#### [ASSIGNED TASK]
Take the entries below and print, exactly, the stretch from the line containing "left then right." through the line containing "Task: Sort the", both included.

**********

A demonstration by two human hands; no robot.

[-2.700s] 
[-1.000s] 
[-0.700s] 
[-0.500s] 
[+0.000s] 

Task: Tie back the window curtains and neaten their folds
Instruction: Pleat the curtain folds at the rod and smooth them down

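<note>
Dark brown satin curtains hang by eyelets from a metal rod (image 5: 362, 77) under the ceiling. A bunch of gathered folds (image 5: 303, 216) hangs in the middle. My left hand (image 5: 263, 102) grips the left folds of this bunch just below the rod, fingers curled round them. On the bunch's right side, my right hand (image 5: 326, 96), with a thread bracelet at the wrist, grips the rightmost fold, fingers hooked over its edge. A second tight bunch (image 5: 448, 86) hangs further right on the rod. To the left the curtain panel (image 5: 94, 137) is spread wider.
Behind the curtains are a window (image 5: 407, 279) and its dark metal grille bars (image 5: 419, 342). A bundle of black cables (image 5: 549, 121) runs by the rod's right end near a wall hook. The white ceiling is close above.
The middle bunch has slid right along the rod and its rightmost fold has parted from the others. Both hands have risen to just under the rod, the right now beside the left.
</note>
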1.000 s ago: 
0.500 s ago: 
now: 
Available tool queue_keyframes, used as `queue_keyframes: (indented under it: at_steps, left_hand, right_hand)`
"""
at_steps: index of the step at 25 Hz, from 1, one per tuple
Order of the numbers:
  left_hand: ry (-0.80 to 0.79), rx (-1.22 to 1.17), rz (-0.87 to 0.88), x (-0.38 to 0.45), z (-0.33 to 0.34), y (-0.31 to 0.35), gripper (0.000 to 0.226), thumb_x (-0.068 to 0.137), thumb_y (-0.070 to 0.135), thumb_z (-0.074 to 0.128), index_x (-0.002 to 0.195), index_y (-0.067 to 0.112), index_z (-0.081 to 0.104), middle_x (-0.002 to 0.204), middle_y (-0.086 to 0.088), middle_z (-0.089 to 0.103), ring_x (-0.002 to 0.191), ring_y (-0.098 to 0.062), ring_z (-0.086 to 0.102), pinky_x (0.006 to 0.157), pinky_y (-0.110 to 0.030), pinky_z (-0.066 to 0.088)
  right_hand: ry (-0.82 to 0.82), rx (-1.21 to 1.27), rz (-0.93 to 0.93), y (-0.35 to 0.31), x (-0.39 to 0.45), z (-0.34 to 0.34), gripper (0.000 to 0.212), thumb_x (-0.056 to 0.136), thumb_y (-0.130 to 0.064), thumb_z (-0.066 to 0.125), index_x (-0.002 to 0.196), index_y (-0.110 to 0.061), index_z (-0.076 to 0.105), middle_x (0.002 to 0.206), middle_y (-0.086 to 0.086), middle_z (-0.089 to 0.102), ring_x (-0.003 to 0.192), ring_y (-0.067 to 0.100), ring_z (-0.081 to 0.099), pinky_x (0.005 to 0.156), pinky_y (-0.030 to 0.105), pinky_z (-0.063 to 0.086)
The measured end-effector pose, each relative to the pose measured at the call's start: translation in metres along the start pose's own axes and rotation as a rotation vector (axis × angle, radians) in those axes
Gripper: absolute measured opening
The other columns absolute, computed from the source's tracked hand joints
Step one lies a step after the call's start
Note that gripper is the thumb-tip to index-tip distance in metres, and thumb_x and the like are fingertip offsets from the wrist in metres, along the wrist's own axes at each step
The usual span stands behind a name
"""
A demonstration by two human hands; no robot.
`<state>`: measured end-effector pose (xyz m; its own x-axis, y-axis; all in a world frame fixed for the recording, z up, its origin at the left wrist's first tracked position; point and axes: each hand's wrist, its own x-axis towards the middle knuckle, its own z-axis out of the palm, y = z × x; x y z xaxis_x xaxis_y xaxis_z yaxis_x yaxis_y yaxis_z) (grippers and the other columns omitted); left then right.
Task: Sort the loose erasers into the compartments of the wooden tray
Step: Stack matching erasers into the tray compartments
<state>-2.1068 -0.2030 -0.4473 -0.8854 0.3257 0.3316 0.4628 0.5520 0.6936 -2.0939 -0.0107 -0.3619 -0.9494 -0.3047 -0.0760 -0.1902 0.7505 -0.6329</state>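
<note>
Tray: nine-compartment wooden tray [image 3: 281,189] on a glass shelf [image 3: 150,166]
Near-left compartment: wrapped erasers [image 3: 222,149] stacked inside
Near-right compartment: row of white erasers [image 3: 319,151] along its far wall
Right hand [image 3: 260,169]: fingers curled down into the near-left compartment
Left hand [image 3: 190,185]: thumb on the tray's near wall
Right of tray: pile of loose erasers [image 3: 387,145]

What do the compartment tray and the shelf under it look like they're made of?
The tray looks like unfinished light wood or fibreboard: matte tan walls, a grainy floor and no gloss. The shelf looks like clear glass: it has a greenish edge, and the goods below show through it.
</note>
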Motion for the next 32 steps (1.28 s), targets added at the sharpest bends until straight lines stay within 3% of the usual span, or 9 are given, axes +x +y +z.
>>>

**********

#### [RESPONSE TO THE TASK]
`<state>`: measured end-effector pose (xyz m; its own x-axis, y-axis; all in a world frame fixed for the recording, z up, its origin at the left wrist's first tracked position; point and axes: each hand's wrist, its own x-axis towards the middle knuckle, its own z-axis out of the palm, y = z × x; x y z xaxis_x xaxis_y xaxis_z yaxis_x yaxis_y yaxis_z) (grippers and the other columns omitted); left then right.
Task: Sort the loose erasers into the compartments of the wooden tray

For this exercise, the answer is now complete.